Addition should be relatively easy to implement: just add the real and imaginary parts separately and check the accuracy of each.

Multiplication is the simplest of all operations in the purely real case, because there are no cancellation effects whatsoever; all that is needed is to a few guard bits to deal with rounding. In fact, multiplying purely real and purely imaginary quantities already works (this is just a matter of keeping an extra boolean variable around to keep track of whether the product is imaginary; in effect a pseudo-polar representation):

>>> N('3*pi*I',10)'9.424777961*I'

With general complex numbers, however, multiplication in rectangular form translates into addition, and I think cancellation effects may come into play so that it will be a little more complicated to implement correctly. For multiplication, it would be much nicer to use polar complex numbers, but that makes addition harder. There's just no escape...

One thing I'm wondering about is how to define accuracy for complex numbers. One could either consider the accuracy of the number as a whole, or of the real and imaginary parts separately.

It is very common to encounter sums of complex numbers with conjugate imaginary parts, i.e. (a+bi) + (c-bi). What should N do if it obtains the requested number of digits, say 15, for the real part, but is unable to deduce anything about the imaginary part except that it is smaller than 10-15 of the real part? By the definition of relative error as z·(1+error), N should arguably be satisfied with that. But matters becomes more complicated if the number is subsequently passed to a function that is very sensitive to changes in the imaginary part alone (in the extreme case the imaginary part function, Im(z)).

#### Performance

What about speed? In the best case (i.e. no restarts), N seems to be about as fast as direct evaluation with mpmath. This might be surprising, since N both keeps track of errors and manually traverses the expression tree. I had actually expected N to come out faster, since much of the need for instance creation and floating-point normalization is eliminated, but it turns out that a good deal of that is still needed and the additional error bookkeeping largely makes up for the remaining advantage.

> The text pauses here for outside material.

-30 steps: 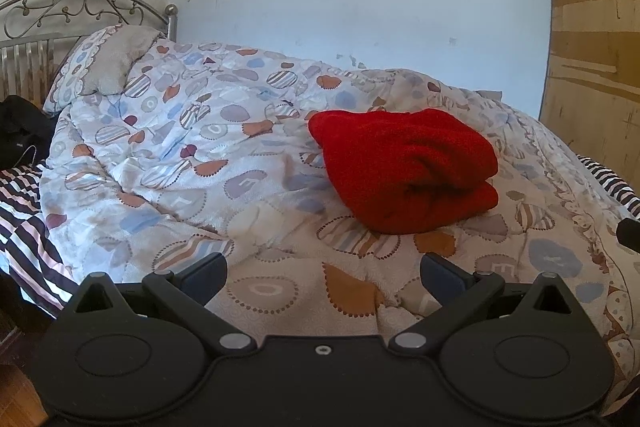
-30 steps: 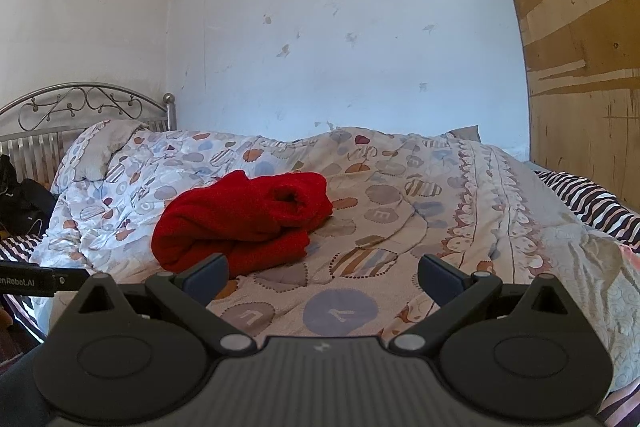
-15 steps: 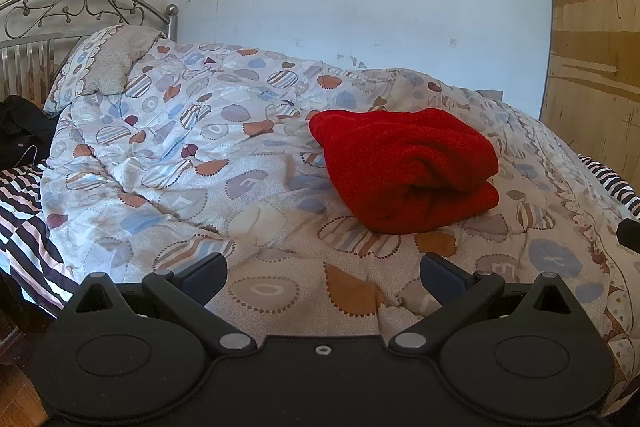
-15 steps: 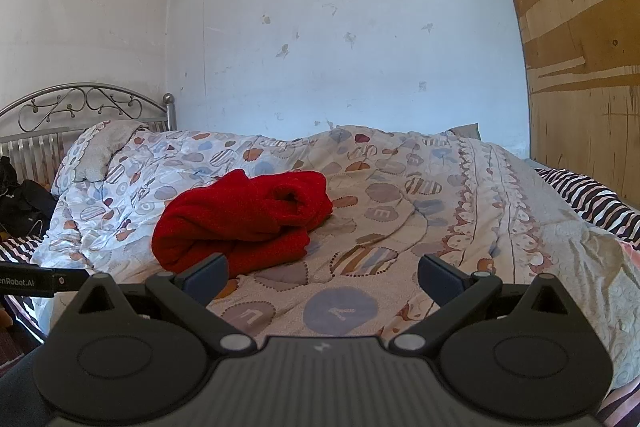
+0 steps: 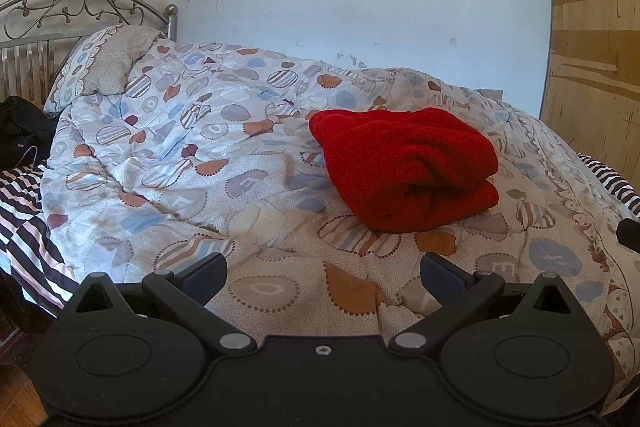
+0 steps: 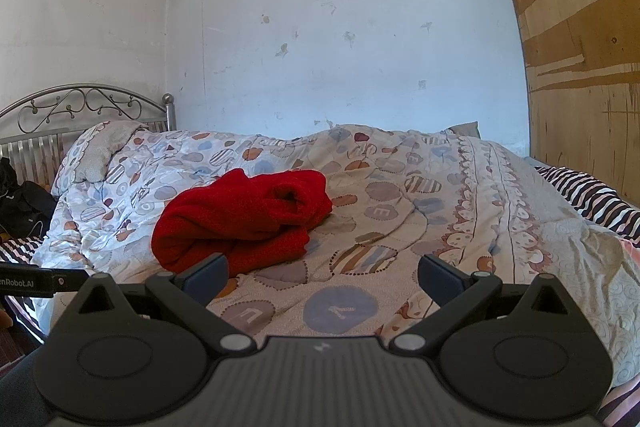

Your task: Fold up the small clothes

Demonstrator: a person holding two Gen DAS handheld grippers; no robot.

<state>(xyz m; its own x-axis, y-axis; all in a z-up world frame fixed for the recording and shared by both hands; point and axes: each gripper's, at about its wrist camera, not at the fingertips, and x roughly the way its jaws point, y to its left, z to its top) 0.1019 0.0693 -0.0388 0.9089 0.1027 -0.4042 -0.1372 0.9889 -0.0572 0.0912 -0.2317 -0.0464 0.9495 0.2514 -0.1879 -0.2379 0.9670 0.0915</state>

There are some potential optimizations that could be exploited. One would be to take advantage of the TERMS/FACTORS representation employed in SympyCore. In a sum like a·x + b·y + ... where the coefficients a, b... are integers or simple fractions (a very common situation), the coefficients can absorbed into the sum on the fly instead of recursively evaluating each term as a full product. Another optimization would be to save the magnitude (exponent + width of mantissa) and sign of each term in the numerical evaluation of sums. This way, an optimal precision can be chosen for each term in case the evaluation has to be restarted at higher precision.

#### Project status

This completes an important part of my GSoC project, namely to implement a reliable numerical expression evaluation algorithm. What remains now is first of all to add support for complex numbers and more mathematical functions, and to provide alternatives to the infinite loop for dealing with zeros. The code should also work with something like the num class I posted previously; N currently assumes that expressions are exact and can be approximated to any accuracy, but it should also be able to accommodate expressions initially containing approximate numbers. And of course, it all has to be implemented in SymPy and debugged.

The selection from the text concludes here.